Numeric types provide a means of performing exact or approximate numerical computations. Exact computations use integer types, which denote sets of consecutive integers. Approximate computations use either fixed point types, with absolute bounds on the error, or floating point types, with relative bounds on the error. The numeric types Integer, Float, and Duration are predefined.
Composite types allow definitions of structured objects with related components. The composite types in the language include arrays and records. An array is an object with indexed components of the same type.
A record is an object with named components of possibly different types. Task and protected types are also forms of composite types. The array types String and Wide_String are predefined.
Record, task, and protected types may have special components called discriminants which parameterize the type. Variant record structures that depend on the values of discriminants can be defined within a record type.
Access types allow the construction of linked data structures. A value of an access type represents a reference to an object declared as aliased or to an object created by the evaluation of an allocator. Several variables of an access type may designate the same object, and components of one object may designate the same or other objects. Both the elements in such linked data structures and their relation to other elements can be altered during program execution.
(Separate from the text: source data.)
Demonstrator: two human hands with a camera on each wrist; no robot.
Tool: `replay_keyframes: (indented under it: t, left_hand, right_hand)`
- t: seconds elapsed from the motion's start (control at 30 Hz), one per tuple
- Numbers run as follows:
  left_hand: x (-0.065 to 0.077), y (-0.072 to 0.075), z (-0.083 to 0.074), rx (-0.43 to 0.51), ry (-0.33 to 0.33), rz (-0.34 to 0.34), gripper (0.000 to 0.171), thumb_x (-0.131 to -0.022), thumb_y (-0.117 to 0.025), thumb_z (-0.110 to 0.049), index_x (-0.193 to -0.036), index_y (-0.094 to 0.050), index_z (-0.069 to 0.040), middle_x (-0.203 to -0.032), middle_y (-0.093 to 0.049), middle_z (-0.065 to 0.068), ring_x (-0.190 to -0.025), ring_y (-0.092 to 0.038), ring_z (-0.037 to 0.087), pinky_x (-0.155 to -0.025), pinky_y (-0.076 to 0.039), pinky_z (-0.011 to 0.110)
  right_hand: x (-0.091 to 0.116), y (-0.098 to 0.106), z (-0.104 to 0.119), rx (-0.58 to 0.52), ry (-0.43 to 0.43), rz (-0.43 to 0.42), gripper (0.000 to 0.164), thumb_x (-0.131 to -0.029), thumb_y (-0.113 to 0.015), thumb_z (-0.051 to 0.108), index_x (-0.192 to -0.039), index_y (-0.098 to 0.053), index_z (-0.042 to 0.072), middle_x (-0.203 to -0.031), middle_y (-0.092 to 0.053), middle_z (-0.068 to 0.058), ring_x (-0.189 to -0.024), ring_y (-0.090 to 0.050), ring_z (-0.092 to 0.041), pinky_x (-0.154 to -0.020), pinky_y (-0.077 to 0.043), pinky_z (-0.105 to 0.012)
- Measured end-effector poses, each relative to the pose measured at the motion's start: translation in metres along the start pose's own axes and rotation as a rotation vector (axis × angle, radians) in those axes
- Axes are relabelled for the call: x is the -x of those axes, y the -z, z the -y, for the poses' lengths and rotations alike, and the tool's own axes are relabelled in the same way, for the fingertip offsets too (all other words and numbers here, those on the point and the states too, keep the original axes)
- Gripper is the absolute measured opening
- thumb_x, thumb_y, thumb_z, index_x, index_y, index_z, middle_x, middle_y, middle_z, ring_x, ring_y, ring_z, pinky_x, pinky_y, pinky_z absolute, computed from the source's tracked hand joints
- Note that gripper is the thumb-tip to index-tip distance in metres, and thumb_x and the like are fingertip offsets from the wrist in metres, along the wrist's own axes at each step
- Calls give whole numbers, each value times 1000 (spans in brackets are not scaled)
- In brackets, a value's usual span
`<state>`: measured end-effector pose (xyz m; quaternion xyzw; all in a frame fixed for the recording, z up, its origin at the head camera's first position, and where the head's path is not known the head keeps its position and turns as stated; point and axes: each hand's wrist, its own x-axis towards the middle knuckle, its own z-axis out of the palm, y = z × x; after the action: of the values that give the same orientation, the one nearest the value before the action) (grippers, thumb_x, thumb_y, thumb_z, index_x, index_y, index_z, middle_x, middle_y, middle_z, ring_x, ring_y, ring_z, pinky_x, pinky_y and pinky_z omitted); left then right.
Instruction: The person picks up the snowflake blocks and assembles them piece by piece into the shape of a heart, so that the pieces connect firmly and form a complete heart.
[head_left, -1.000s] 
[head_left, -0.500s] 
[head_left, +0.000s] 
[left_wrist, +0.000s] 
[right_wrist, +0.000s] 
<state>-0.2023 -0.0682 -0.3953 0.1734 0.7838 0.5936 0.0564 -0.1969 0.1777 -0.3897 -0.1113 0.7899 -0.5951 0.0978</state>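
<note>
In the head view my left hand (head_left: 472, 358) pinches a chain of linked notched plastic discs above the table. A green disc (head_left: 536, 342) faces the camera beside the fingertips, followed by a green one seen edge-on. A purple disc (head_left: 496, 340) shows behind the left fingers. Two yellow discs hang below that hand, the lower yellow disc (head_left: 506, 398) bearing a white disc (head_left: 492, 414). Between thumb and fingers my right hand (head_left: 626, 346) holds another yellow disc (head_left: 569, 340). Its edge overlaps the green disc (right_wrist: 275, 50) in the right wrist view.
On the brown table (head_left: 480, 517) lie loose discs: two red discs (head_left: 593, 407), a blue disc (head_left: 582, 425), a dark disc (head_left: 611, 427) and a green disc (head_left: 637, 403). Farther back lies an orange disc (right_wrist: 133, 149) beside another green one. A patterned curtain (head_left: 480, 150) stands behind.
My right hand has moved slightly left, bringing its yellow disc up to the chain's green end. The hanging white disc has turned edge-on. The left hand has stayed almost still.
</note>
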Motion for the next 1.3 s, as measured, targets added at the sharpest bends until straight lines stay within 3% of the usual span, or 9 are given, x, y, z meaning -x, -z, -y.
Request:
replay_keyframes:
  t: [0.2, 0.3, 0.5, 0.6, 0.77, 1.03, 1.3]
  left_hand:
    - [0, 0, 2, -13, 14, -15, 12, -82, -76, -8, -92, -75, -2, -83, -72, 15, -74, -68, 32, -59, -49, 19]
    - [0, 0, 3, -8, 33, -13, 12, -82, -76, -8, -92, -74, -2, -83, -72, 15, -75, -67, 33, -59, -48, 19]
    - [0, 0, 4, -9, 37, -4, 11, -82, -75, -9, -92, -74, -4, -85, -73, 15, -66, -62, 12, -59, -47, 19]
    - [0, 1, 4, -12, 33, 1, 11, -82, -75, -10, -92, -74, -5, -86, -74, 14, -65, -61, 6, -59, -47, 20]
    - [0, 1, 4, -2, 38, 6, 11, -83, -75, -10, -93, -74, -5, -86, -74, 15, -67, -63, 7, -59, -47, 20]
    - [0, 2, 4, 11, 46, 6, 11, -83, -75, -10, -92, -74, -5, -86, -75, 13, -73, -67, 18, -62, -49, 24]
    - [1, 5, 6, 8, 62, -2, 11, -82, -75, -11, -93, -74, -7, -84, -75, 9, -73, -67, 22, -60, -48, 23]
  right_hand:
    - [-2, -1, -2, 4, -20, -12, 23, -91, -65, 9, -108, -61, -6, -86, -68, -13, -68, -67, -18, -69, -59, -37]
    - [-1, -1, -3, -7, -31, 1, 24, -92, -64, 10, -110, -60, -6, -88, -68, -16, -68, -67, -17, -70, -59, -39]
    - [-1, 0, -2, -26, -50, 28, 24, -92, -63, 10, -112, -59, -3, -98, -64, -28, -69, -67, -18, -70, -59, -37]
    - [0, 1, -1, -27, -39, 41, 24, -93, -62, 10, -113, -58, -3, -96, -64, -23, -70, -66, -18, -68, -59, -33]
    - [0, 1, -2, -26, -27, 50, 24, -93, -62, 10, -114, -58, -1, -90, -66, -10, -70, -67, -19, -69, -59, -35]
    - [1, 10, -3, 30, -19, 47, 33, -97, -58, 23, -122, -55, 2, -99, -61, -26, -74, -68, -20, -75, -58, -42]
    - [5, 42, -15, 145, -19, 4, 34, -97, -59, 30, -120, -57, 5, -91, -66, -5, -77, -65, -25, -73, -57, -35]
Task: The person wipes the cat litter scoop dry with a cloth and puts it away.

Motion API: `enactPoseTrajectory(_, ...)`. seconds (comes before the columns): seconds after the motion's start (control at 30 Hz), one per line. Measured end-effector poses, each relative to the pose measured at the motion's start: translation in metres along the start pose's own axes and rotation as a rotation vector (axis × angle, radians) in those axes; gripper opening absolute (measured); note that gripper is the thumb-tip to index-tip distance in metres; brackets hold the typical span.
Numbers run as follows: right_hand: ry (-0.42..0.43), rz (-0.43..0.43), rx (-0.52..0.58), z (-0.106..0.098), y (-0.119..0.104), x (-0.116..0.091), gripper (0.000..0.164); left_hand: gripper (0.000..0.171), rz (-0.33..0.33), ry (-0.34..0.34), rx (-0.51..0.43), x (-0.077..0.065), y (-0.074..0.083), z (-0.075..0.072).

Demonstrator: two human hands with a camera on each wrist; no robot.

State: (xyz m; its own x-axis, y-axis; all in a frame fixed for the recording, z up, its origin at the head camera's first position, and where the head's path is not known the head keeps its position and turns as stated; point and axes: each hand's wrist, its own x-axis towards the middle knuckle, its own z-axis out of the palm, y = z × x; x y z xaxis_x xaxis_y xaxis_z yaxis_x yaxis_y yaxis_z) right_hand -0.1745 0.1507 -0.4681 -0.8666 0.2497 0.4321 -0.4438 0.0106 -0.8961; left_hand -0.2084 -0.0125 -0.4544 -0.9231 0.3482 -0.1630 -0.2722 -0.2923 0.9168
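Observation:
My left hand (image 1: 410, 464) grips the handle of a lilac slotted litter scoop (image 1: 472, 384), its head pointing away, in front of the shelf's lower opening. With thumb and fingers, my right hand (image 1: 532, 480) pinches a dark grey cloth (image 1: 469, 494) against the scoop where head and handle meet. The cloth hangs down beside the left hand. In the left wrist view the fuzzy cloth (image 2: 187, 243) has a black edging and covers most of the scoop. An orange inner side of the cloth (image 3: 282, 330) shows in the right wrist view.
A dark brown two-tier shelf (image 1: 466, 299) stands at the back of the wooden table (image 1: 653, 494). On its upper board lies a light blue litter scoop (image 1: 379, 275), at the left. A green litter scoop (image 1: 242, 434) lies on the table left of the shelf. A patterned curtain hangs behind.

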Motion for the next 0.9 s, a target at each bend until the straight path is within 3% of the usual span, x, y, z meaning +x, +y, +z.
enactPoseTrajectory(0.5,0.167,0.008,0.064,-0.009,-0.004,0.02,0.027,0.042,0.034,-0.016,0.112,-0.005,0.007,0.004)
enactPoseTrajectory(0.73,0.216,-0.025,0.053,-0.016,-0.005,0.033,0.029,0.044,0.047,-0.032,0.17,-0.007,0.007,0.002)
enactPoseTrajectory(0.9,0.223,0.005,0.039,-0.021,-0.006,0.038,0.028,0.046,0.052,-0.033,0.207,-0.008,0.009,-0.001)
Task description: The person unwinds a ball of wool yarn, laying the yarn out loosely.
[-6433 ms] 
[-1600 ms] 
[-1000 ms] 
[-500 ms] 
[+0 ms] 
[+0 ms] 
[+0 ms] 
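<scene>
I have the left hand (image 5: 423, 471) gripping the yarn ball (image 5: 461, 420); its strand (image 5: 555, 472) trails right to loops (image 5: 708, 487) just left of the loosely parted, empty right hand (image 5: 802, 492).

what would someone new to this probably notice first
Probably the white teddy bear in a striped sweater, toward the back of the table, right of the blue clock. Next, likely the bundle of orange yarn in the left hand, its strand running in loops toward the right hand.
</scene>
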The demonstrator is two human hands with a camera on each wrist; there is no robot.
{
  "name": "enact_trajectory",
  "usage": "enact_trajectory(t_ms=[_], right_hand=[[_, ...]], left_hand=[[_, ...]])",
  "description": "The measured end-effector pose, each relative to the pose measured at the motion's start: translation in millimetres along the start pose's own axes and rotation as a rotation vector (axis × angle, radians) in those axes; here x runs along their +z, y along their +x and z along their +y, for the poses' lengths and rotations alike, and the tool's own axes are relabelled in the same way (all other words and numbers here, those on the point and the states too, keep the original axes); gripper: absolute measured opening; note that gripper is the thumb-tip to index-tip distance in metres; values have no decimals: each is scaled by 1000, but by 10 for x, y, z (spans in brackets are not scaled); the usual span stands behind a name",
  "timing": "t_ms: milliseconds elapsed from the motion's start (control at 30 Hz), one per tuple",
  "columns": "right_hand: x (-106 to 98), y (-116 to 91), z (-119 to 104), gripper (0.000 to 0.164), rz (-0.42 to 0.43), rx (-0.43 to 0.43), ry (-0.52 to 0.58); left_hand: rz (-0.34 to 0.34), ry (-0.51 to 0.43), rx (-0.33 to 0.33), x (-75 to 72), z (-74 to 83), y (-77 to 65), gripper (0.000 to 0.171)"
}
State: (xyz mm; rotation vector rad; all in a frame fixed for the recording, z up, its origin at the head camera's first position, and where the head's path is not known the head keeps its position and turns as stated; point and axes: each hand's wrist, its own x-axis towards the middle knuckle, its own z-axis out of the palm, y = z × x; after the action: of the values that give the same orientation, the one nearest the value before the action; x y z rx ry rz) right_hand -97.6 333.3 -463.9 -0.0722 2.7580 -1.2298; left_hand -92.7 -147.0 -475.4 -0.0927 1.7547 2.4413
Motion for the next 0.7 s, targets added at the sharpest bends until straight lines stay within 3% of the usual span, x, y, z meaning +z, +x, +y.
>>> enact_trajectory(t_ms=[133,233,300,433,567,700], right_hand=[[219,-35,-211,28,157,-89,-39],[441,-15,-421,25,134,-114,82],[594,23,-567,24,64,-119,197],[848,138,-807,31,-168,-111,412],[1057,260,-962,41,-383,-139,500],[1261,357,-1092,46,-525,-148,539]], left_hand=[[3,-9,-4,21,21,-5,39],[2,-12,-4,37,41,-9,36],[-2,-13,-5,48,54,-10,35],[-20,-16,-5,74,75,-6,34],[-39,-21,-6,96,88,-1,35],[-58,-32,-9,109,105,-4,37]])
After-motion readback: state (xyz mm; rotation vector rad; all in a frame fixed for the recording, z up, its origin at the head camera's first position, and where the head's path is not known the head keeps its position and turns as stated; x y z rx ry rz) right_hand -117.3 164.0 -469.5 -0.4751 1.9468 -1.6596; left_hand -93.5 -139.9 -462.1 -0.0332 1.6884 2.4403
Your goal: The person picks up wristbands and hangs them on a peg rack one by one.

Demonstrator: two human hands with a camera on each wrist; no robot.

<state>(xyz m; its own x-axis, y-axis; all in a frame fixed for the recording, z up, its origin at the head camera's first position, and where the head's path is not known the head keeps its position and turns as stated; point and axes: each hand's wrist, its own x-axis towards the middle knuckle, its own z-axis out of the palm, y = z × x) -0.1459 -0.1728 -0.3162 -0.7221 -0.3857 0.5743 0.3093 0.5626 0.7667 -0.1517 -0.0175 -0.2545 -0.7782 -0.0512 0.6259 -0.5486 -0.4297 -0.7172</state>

Access types also permit references to subprograms to be stored, passed as parameters, and ultimately dereferenced as part of an indirect call.
Private types permit restricted views of a type. A private type can be defined in a package so that only the logically necessary properties are made visible to the users of the type. The full structural details that are externally irrelevant are then only available within the package and any child units.
From any type a new type may be defined by derivation. A type, together with its derivatives (both direct and indirect) form a derivation class. Class-wide operations may be defined that accept as a parameter an operand of any type in a derivation class. For record and private types, the derivatives may be extensions of the parent type. Types that support these object-oriented capabilities of class-wide operations and type extension must be tagged, so that the specific type of an operand within a derivation class can be identified at run time. When an operation of a tagged type is applied to an operand whose specific type is not known until run time, implicit dispatching is performed based on the tag of the operand.
The concept of a type is further refined by the concept of a subtype, whereby a user can constrain the set of allowed values of a type. Subtypes can be used to define subranges of scalar types, arrays with a limited set of index values, and records and private types with particular discriminant values.
Representation clauses can be used to specify the mapping between types and features of an underlying machine. For example, the user can specify that objects of a given type must be represented with a given number of bits, or that the components of a record are to be represented using a given storage layout. Other features allow the controlled use of low level, nonportable, or implementation-dependent aspects, including the direct insertion of machine code.
The predefined environment of the language provides for input-output and other capabilities (such as string manipulation and random number generation) by means of standard library packages. Input-output is supported for values of user-defined as well as of predefined types. Standard means of representing values in display form are also provided. Other standard library packages are defined in annexes of the standard to support systems with specialized requirements.
Finally, the language provides a powerful means of parameterization of program units, called generic program units. The generic parameters can be types and subprograms (as well as objects and packages) and so allow general algorithms and data structures to be defined that are applicable to all types of a given class.